» Problem to work on
Nothing should be left out: repeat all the data exactly.

» Given records
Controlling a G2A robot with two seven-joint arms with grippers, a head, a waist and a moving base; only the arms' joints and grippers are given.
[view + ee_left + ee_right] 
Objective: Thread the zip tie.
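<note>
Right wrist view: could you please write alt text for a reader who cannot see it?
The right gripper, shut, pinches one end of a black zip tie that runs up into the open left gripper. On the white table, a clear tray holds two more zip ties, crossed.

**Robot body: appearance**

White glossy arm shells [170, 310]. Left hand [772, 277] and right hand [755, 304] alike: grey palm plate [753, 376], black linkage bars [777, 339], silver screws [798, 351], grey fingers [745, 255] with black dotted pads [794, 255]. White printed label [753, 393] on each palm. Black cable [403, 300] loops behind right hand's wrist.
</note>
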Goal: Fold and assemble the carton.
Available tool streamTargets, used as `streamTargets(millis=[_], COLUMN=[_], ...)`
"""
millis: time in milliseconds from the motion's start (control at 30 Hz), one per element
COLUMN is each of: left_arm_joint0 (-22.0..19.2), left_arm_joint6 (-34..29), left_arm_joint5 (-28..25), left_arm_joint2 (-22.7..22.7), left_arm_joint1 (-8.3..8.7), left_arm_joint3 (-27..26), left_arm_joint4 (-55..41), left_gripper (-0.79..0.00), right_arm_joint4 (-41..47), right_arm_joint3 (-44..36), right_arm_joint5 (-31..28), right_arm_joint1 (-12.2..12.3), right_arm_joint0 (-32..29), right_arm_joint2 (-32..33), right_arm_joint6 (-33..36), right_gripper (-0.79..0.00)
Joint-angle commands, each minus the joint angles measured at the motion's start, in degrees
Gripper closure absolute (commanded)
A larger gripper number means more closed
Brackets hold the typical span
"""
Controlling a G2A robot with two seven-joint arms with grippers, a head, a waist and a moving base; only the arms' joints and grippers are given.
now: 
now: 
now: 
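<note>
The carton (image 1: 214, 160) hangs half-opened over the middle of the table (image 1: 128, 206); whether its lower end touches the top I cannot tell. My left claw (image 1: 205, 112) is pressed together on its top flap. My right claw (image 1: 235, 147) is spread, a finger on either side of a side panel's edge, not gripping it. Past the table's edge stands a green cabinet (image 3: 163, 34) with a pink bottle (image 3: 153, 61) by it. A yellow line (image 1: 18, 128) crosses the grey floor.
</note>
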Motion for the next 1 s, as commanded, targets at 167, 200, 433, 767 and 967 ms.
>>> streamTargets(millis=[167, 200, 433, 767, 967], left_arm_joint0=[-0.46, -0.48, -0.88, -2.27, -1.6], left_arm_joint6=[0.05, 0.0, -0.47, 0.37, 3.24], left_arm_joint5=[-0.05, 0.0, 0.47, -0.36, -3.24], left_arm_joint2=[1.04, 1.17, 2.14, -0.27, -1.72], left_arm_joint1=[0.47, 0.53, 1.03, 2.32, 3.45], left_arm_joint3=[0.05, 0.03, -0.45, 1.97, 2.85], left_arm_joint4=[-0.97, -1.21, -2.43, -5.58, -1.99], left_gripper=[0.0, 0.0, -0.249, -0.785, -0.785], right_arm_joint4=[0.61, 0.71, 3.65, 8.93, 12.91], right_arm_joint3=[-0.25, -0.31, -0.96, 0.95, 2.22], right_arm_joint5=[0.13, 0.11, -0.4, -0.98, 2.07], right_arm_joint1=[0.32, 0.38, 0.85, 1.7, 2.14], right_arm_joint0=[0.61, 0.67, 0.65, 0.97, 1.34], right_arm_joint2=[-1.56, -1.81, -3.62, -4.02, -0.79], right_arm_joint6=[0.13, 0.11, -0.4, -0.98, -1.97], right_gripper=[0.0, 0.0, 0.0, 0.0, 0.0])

» Result
Controlling a G2A robot with two seven-joint arms with grippers, a head, a waist and a moving base; only the arms' joints and grippers are given.
[view + ee_left + ee_right] 
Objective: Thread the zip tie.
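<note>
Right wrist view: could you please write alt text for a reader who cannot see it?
The right gripper, shut, pinches one end of a black zip tie that runs up into the open left gripper. On the white table, a clear tray holds two more zip ties, crossed.

**Robot body: appearance**

White glossy arm shells [170, 310]. Left hand [772, 277] and right hand [755, 304] alike: grey palm plate [753, 376], black linkage bars [777, 339], silver screws [798, 351], grey fingers [745, 255] with black dotted pads [794, 255]. White printed label [753, 393] on each palm. Black cable [403, 300] loops behind right hand's wrist.
</note>
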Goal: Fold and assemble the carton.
Available tool streamTargets, used as `streamTargets(millis=[_], COLUMN=[_], ...)`
"""
millis: time in milliseconds from the motion's start (control at 30 Hz), one per element
COLUMN is each of: left_arm_joint0 (-22.0..19.2), left_arm_joint6 (-34..29), left_arm_joint5 (-28..25), left_arm_joint2 (-22.7..22.7), left_arm_joint1 (-8.3..8.7), left_arm_joint3 (-27..26), left_arm_joint4 (-55..41), left_gripper (-0.79..0.00), right_arm_joint4 (-41..47), right_arm_joint3 (-44..36), right_arm_joint5 (-31..28), right_arm_joint1 (-12.2..12.3), right_arm_joint0 (-32..29), right_arm_joint2 (-32..33), right_arm_joint6 (-33..36), right_gripper (-0.79..0.00)
Joint-angle commands, each minus the joint angles measured at the motion's start, in degrees
Gripper closure absolute (commanded)
A larger gripper number means more closed
Brackets hold the typical span
"""
Controlling a G2A robot with two seven-joint arms with grippers, a head, a waist and a moving base; only the arms' joints and grippers are given.
now: 
now: 
now: 
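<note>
The carton (image 1: 214, 160) hangs half-opened over the middle of the table (image 1: 128, 206); whether its lower end touches the top I cannot tell. My left claw (image 1: 205, 112) is pressed together on its top flap. My right claw (image 1: 235, 147) is spread, a finger on either side of a side panel's edge, not gripping it. Past the table's edge stands a green cabinet (image 3: 163, 34) with a pink bottle (image 3: 153, 61) by it. A yellow line (image 1: 18, 128) crosses the grey floor.
</note>
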Motion for the next 1 s, as commanded, targets at 167, 200, 433, 767 and 967 ms.
>>> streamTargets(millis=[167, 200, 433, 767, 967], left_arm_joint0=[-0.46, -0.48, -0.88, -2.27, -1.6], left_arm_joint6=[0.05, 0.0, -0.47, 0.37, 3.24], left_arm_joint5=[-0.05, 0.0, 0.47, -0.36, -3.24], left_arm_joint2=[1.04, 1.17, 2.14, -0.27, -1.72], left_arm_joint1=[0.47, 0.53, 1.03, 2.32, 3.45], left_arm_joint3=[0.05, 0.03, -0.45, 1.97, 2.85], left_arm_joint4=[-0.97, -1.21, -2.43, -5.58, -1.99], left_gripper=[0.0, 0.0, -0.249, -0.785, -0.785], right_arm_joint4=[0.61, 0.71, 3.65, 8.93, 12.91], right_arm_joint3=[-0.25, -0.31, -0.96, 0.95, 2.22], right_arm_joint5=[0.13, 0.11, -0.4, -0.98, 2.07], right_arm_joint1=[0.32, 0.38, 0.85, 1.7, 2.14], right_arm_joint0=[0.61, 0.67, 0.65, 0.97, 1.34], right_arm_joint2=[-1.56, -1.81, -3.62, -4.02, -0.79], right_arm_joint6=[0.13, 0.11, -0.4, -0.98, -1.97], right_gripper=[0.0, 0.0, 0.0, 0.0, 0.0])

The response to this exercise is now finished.